Kramer proposes a warning system akin to the recently replaced terror-alert system, with warnings ranked in severity from 1 (sharks nearby) to 5 (everybody out of the water). He suggests having the county offices of emergency management use text, social media networks or news media to alert the public—after experts have vetted the credibility of each shark tip fed by a public shark alert hotline.
While Thompson, the shark attack survivor, is an obvious supporter, not everyone thinks it is a good idea, including some people who spend a great deal of time staring at the sea.
“It would be a reasonable one if there was a change in the frequency of sightings,” says Tom Daly, a lifeguard for the City of Long Beach for more than 50 years. He says shark sightings are already passed between lifeguard posts along ocean beaches.
“At this time I see no need for a warning system,” he adds. It has been years since he’s seen a need to order everyone out of the surf.
Among Kramer’s cause for concern are two recent unconfirmed reports of a bull shark—among the top three man-eaters, third behind tigers and great whites, by far the deadliest—being spotted this summer in the Western Bays of Nassau County. Someone going for a dip off the dock in the bay at the wrong time could be wading into a meat grinder, Kramer warns.
GO FISH
Bull sharks are known to wander into shallow brackish water. Sometimes mistakenly so do less-aggressive sandbar sharks and dusky sharks commonly found off LI in summer, as well as two smaller shark species, spiny and smooth dogfish. Tigers and hammerheads are said to migrate past the island in July and August.
Local fishermen have called 2011 a banner year for threshers, with the biggest reportedly being a 530-lb. whiptale caught in 40-feet of water off the Rockaways earlier this season. They, makos and blue sharks are traditionally target of shark fishing tournaments off the East End ever since Frank Mundus, inspiration for Captain Quint in Jaws, docked in Montauk in the ’60s.
But every fin does not mean great white. Ocean sunfish are often mistaken for sharks, experts say, due to their large dorsal fin. A school of skate, a type of sting ray, were misidentified, prompting Lido beach closures in August 2006.
Mistaken identities or not, an LI shark attack is not an impossibility.

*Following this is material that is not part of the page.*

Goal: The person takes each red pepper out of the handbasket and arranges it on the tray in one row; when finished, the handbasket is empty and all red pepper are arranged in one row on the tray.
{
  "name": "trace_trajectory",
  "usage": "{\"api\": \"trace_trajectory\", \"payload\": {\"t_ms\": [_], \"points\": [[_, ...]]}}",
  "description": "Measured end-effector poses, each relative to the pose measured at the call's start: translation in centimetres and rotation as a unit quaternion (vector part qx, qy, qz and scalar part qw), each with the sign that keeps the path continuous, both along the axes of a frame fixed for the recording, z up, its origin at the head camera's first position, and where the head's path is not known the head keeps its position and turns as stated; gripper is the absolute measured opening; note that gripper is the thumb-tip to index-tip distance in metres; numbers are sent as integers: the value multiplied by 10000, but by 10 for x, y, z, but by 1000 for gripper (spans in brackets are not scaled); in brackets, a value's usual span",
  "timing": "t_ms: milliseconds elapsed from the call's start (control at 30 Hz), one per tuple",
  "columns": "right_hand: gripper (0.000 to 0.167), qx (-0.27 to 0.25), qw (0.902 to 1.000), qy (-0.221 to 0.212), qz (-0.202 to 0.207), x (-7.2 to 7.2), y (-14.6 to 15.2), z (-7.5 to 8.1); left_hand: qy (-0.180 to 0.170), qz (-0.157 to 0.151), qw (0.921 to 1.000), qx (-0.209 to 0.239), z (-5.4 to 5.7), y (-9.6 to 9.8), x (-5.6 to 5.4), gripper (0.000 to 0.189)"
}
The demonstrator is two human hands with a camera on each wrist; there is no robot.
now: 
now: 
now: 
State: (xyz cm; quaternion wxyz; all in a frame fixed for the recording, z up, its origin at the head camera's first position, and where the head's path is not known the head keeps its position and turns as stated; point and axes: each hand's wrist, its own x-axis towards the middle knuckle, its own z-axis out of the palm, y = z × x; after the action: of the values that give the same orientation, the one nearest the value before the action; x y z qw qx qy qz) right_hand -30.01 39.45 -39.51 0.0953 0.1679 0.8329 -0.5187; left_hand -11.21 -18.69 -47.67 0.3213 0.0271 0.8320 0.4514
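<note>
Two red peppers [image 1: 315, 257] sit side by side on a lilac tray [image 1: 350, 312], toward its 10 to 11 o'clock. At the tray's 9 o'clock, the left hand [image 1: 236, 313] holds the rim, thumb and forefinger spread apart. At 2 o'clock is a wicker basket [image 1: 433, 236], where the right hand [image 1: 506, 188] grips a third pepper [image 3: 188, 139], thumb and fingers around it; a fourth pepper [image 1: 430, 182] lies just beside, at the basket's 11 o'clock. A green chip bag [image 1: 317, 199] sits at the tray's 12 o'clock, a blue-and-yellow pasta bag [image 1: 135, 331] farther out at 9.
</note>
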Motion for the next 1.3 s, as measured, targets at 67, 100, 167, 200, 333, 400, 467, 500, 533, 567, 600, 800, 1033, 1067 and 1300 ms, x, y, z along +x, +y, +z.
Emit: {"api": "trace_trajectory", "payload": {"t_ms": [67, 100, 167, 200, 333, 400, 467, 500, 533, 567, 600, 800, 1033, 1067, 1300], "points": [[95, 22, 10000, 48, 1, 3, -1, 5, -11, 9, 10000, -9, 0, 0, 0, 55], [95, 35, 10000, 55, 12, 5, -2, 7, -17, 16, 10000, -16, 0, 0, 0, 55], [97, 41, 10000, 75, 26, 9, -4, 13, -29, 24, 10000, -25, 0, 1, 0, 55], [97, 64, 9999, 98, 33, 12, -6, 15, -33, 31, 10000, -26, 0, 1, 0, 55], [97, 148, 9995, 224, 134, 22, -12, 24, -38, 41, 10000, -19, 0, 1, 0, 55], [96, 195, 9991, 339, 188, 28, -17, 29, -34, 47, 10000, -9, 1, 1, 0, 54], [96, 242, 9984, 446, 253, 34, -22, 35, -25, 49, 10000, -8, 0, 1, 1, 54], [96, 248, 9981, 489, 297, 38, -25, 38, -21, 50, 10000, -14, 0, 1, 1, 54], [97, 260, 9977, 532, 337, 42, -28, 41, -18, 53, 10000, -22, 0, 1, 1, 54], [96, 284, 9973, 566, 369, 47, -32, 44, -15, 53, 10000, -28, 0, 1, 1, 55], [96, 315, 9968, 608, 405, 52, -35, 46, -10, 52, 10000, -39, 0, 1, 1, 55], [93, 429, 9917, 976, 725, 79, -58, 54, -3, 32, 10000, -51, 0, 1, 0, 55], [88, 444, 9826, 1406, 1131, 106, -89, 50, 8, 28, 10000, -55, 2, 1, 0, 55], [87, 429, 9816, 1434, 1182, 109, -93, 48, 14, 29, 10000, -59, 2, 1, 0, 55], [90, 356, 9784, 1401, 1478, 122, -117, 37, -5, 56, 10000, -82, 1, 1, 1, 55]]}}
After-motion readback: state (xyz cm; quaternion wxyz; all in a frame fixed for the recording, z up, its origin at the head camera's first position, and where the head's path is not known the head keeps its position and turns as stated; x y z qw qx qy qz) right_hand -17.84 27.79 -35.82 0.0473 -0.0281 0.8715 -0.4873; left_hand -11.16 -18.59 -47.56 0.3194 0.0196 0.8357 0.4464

“There’s an outside chance someone could get bit by one,” says Robert Fisher, an independent contractor with Quantech, a research firm, who gathers data from LI fishermen for the National Marine Fisheries Service to gauge health of species.
Despite his intimate familiarity with local shark visits, he trusts the lifeguards have it under control. Noting that the number of local shark sightings has been stagnant for decades, he is not in favor of the alert system. He says the monsters to be worried about are mostly in deeper waters.
“Dominant numbers of sharks that are inshore are just feeding on whatever fish are out there and man isn’t really on the menu,” Fisher says.